Since the semantic functions become part of the parser, they can access all the information and structures that the parser has at its disposal. This combination can create a powerful tool that is capable of performing any compile-related task, from a simple expression re-writing to a full target-language code generation.
3.1 Examples
The first step in creating a semantic function is to augment the grammar file. Here is the simple expression grammar with some semantic functions:
Z = E ; function0
E = E "+" T ; function1
E = T ; function2
T = T "*" F ; function3
T = F ; function4
F = "#id" ; function5
F = "#int" ; function6
Next, we must implement these functions to perform a task. For our example, we will write these functions to create a post-fix representation of an expression input in in-fix form.
int function6(STACK *L1) // parsers stack is passed as the only argument
{
int top;
top = L1->top; // array index to the top of the stack
//
// now that we know where the top is, we need to look at the rule.

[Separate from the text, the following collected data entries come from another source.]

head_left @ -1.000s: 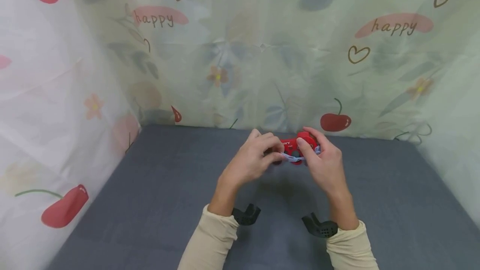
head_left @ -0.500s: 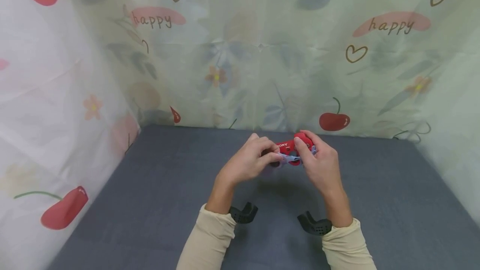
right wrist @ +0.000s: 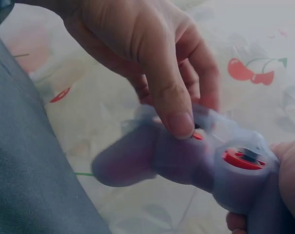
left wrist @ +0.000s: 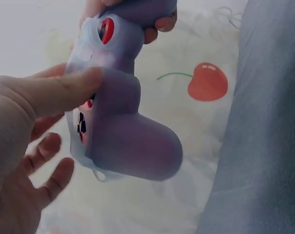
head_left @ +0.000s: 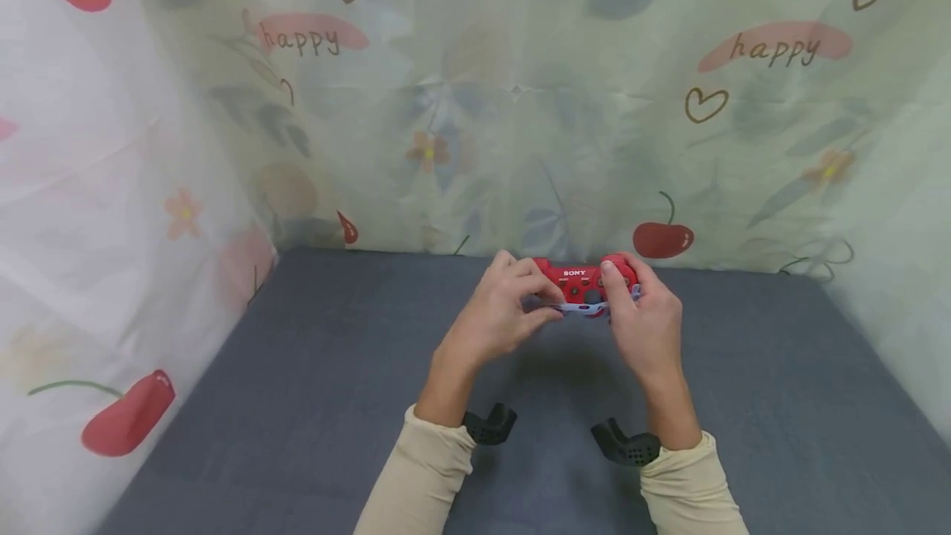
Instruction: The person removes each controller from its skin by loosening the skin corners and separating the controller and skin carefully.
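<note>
One red plastic Sony game controller (head_left: pixel 584 283), partly wrapped in one translucent pale-purple silicone sleeve (left wrist: pixel 123 126), held in the air above the grey fabric surface (head_left: pixel 297 386), close to the back curtain. Two hands on it, one per side.

Left hand (head_left: pixel 499 316): on the controller's left end, thumb pressed along the sleeve, fingers (left wrist: pixel 49 148) only loosely curled behind the controller, not wrapped tight.

Right hand (head_left: pixel 645 322): fingers curled round the controller's right grip, thumb lying on the controller's face; clamped on it.

Sleeve covers both grips and the underside; red shows through its cutouts, one red thumbstick (right wrist: pixel 242 158) visible from the right wrist camera.

Below the controller: two cream sleeves at the wrists, two black wrist mounts (head_left: pixel 489 425). Behind the controller: a sheer green cherry-print curtain (head_left: pixel 520 106), "happy" printed twice.
</note>
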Tool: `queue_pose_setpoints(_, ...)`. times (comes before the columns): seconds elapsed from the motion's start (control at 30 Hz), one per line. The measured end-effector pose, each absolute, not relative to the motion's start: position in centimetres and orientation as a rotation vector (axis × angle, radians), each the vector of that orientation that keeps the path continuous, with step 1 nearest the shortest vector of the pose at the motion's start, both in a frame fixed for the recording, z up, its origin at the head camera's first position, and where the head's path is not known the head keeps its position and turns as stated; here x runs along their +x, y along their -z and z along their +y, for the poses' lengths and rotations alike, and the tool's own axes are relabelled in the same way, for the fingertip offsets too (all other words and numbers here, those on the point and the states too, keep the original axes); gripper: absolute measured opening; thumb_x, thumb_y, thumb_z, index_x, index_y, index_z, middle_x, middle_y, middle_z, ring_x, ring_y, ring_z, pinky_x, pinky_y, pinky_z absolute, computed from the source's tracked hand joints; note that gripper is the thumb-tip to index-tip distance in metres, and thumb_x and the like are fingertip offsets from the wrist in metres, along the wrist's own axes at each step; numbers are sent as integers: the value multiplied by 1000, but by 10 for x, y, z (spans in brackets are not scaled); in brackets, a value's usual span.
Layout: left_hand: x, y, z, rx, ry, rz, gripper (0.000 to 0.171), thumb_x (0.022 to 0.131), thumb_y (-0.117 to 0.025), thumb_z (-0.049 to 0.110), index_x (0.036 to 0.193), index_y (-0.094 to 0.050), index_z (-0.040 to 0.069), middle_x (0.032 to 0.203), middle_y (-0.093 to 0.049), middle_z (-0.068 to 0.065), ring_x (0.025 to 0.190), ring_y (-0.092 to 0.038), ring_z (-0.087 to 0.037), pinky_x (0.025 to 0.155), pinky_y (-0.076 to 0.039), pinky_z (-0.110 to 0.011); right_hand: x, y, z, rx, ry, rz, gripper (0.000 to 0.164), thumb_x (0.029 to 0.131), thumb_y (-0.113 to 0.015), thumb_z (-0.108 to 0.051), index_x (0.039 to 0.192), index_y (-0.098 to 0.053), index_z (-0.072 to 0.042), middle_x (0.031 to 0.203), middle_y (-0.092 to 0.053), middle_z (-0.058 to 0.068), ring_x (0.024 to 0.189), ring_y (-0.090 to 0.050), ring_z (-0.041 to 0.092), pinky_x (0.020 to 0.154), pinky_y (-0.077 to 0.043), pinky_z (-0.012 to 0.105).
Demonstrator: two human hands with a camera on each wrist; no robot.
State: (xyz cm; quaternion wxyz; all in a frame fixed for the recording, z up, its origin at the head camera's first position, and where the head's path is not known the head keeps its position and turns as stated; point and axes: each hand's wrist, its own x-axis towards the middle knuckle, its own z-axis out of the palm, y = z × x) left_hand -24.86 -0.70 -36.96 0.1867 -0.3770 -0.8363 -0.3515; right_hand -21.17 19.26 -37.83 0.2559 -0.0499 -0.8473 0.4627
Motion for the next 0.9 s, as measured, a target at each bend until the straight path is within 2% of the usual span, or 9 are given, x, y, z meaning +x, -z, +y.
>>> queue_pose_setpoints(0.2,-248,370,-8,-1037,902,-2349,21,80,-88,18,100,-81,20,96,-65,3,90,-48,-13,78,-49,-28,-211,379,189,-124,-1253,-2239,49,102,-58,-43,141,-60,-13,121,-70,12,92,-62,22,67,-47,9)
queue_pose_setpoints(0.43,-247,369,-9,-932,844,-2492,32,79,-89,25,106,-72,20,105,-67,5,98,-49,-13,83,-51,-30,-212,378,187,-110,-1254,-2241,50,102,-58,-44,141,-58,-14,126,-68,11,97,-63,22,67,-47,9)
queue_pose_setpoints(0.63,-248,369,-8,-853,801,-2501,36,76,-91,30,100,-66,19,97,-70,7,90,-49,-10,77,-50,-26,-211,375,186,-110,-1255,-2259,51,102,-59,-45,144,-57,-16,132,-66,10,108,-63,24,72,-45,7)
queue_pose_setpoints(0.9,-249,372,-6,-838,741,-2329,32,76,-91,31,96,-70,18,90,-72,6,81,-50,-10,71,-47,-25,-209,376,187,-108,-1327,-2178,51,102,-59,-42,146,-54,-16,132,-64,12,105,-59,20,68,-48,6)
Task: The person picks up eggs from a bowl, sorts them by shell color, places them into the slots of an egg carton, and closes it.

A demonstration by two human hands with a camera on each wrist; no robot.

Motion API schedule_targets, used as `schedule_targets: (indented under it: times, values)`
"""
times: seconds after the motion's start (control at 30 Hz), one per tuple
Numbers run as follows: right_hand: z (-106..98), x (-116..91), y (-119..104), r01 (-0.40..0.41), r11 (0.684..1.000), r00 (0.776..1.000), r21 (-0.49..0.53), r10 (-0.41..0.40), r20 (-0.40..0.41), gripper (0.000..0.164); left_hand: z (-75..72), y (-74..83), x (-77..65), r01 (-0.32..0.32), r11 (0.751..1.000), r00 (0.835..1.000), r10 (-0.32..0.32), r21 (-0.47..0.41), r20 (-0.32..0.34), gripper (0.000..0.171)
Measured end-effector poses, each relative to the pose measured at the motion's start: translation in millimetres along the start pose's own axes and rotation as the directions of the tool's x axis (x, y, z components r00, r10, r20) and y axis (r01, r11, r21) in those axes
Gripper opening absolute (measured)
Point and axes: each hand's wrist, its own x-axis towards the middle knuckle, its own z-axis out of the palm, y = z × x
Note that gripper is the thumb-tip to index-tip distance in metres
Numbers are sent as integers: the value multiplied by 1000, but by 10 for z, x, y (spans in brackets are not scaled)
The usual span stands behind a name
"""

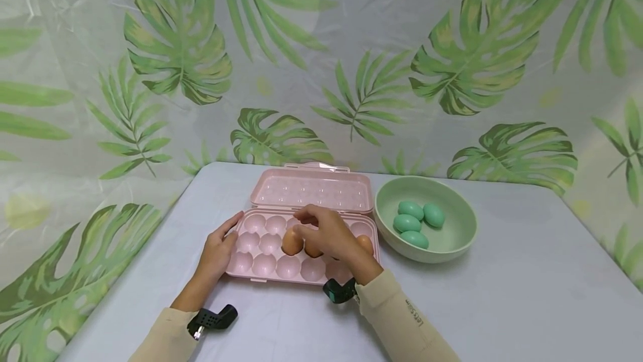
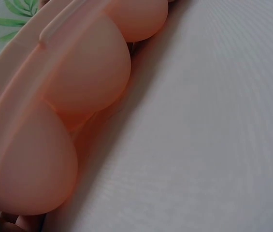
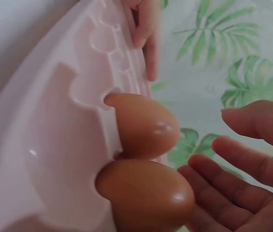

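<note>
A pink plastic egg carton lies on the table with its lid folded back. My left hand grips the carton's left end; in the left wrist view its fingertips show beneath the rounded cups. Above the middle row hovers my right hand, its fingers loosely bent with nothing between them. Two brown eggs, one nearer and one farther, sit upright in neighbouring cups beside that hand in the right wrist view. Another brown egg shows toward the carton's right end, partly behind my wrist.
Right of the carton stands a light green bowl holding several green eggs. A white cloth covers the table. Behind it hangs a leaf-patterned sheet. Several carton cups at the left have no eggs.
</note>
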Motion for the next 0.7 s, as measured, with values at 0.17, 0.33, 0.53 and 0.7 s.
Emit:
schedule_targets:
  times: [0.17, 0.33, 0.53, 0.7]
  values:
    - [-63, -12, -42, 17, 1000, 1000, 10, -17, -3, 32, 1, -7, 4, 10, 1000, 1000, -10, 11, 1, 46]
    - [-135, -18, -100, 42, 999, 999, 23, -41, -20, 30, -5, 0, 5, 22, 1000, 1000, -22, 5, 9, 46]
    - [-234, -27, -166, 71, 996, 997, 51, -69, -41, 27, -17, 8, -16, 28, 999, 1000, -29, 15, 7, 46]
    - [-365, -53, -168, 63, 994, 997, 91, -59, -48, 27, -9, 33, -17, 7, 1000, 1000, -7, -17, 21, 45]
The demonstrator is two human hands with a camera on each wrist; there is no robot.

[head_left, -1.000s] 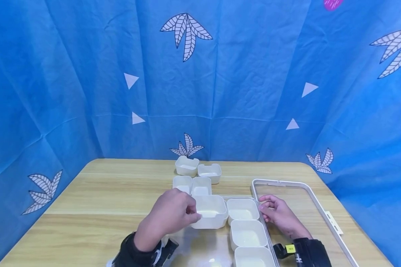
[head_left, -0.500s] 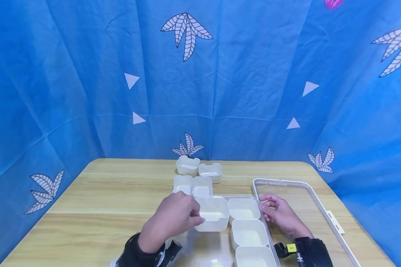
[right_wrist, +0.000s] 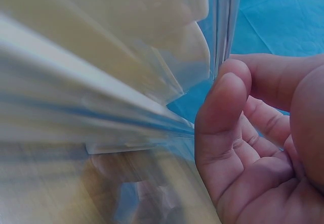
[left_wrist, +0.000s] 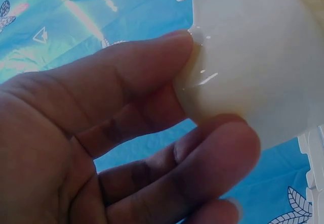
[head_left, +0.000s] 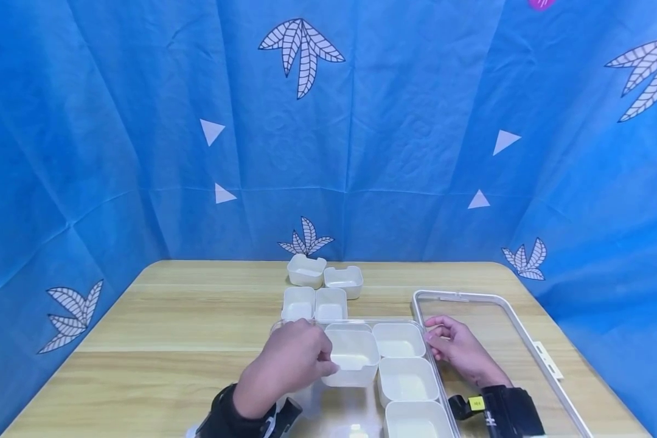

// rule F = "#int" has 1 item on it's RHS. So that is the only symbol
// that we have to print.
//
printf("%s ", L1->Data[top].Symbol);
return (0); // some compilers will complain if we don't do this
}
int function5(STACK *L1)
{
//
// for our example, this function will perform the same task as
// funtion6, so we can just call that one.
//
return function6(L1);
}
int function4(STACK *L1)
{
// we don't need this function to do anything and could have excluded it
// from our grammar.
//
Return (0);
}
int function3(STACK *L1)
{
int top;
top = L1->top;
//
// looking at the rule, T = T "*" F, we can see that the operator is in top-1
// since the operator is the symbol that we want, we have to decrement the
// stack top (our local variable) to get it.
//
top = top - 1;
printf("%s ", L1->Data[top].Symbol);
return(0);
}
int function2(STACK *L1)
{
// don't need this function either.
//
return(0);
}
int function1(STACK *L1)
{
//
// this function is identical to function3. The rule E = E "+" T has the
// RHS order and number as function3.
//
return function3(L1);
}
int function0(STACK *L1)
{
//
// this function will output a single return to end our print string
//
printf("\n");
return(0);
}
Running the resulting parser with the input "a + b * 10 + 20" will output "a b 10 * + 20 +".
The semantic functions that you write need not be the only functions in your C file. You may add as many support functions as you need. For our next and final example, we implement an abstract syntax tree (AST) using the same grammar, by making calls to support routines not shown (e.g., makeTree() ).
int function6(STACK *L1)
{
int top;
ITEM item;
top = L1->top;
item = createItem(L1->Data[top].Symbol);
pushStack(item);
return (0);
}
int function5(STACK *L1)
{
return function6(L1);
}
int function4(STACK *L1)
{
Return (0);
}
int function3(STACK *L1)
{
int top;
ITEM item1, item2, node;
char binOp;
top = (L1->top) - 1;
binOp = *(L1->Data[top].Symbol); // this is OK since we only have * and -
item2 = popStack();
item1 = popStack();
node = makeTree(item1, item2, binOp);
pushStack(node);
return(0);
}
int function2(STACK *L1)
{
return(0);
}
int function1(STACK *L1)
{
return function3(L1);
}
int function0(STACK *L1)
{
ITEM rootNode;
rootNode = popStack();
printTree(rootNode);
return(0);
}
As should be clear by now, semantic functions can significantly extend the parser. You can use them to create data structures as necessary to implement intermediate forms (ASTs, DAGs, three-address code, etc.), or even to implement a code generator which takes the intermediate form as input & generates from it target code. Hence, semantic functions provide sufficient flexibility to allow the parser to metamorphose into whatever compile-related tool is desired, even into a complete compiler.